Compare Two Sportsbooks on the Same Soccer 1X2 Market (Fair Probabilities)
Main question: How do you compare two sportsbooks on the same 1X2 (Home/Draw/Away) market so you can see who’s cheaper?
Quick answer
Compare books on the probability layer, not the odds-format layer:
convert Home/Draw/Away to implied probabilities, add them to get the implied sum (overround),
then normalize back to 100% to get fair probabilities. Run the same match at both books.
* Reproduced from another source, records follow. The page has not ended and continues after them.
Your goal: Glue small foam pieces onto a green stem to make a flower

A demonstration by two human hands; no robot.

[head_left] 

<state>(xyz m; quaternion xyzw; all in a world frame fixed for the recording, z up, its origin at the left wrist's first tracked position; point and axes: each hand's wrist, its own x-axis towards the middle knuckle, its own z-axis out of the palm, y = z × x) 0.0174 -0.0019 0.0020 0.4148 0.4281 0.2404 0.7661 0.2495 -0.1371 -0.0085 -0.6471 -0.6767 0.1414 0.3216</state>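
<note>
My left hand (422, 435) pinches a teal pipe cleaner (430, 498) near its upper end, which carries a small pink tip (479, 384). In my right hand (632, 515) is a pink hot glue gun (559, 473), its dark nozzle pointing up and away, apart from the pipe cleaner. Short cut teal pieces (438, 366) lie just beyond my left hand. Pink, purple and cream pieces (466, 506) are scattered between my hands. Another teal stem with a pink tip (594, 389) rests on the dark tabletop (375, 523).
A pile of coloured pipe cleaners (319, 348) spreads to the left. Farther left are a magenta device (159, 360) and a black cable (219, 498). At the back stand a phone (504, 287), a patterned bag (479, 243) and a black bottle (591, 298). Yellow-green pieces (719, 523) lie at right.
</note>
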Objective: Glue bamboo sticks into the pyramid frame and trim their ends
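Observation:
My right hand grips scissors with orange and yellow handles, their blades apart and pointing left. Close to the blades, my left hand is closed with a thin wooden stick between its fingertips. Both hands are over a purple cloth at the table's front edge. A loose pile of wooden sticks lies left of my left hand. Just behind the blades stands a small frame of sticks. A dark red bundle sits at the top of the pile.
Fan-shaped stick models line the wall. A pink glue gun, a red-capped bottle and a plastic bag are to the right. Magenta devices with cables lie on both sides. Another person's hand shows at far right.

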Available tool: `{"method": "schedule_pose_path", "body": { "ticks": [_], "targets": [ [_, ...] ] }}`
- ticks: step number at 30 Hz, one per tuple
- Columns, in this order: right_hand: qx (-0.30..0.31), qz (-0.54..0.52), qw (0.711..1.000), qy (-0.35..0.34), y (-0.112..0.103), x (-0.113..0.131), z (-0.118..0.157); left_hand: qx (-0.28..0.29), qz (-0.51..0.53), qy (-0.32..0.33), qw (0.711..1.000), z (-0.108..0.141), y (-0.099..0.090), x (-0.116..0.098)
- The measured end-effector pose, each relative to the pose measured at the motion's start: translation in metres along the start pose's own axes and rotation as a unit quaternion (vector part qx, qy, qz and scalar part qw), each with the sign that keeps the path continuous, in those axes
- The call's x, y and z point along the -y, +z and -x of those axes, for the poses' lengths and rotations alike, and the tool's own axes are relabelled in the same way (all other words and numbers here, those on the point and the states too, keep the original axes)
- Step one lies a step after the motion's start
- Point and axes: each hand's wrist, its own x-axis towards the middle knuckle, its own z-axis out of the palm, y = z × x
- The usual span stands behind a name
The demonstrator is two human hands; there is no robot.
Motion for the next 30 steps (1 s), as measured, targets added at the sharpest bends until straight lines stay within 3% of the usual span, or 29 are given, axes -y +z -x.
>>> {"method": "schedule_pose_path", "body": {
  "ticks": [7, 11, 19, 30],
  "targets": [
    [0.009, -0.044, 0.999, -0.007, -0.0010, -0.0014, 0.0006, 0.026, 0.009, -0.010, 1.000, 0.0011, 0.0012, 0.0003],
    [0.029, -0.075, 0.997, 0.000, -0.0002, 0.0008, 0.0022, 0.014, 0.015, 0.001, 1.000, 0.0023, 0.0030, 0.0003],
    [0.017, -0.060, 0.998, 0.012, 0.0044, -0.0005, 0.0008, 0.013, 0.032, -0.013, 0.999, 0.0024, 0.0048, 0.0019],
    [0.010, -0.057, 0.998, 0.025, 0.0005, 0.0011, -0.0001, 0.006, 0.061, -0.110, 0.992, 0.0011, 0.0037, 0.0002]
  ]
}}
The book with the lower implied sum (tighter overround) is usually the cheaper execution spot.
Fast path (use the tool)
Use Fair Line Finder (3-Way) to normalize a full 1X2 board in seconds.
To measure how “wide” a board is (cost of the menu), use the
Hold / Overround Calculator.
If you’re dealing with a two-outcome market, use Fair Line Finder (2-Way).
What you need (inputs)
- Home/Draw/Away odds from Book A for the exact match and ruleset.
- Home/Draw/Away odds from Book B for the exact same match and ruleset (recommended).
- One choice: compare on implied sum (cost) and/or fair probabilities (true-price split).
Step-by-step: remove the juice (3-way)
- Convert odds → implied probabilities for Home, Draw, Away.
- Add them to get the implied sum (example: 106.4%).
- Normalize: fair probability = implied probability ÷ implied sum (so totals = 100%).
- (Optional) Convert fair probabilities back to odds for display—but compare books using the probabilities.
What to compare (the only three metrics that matter)
- Implied sum / overround: “How expensive is this board?” (lower is better).
- Shading: “Which leg is padded most?” (often the draw on softer books).
- Consistency: “Which book is cheapest most often for this market type?”
Worked example (1X2) + interpretation
Suppose Book A posts this 1X2 board:
- Home: -145
- Draw: +350
- Away: +230
Posted break-even (implied probabilities):
- Home ≈ 59.18%
- Draw ≈ 22.22%
- Away ≈ 30.30%
Add them: 111.71% total implied.
That’s an expensive menu. (It means the “tax” is baked into the board.)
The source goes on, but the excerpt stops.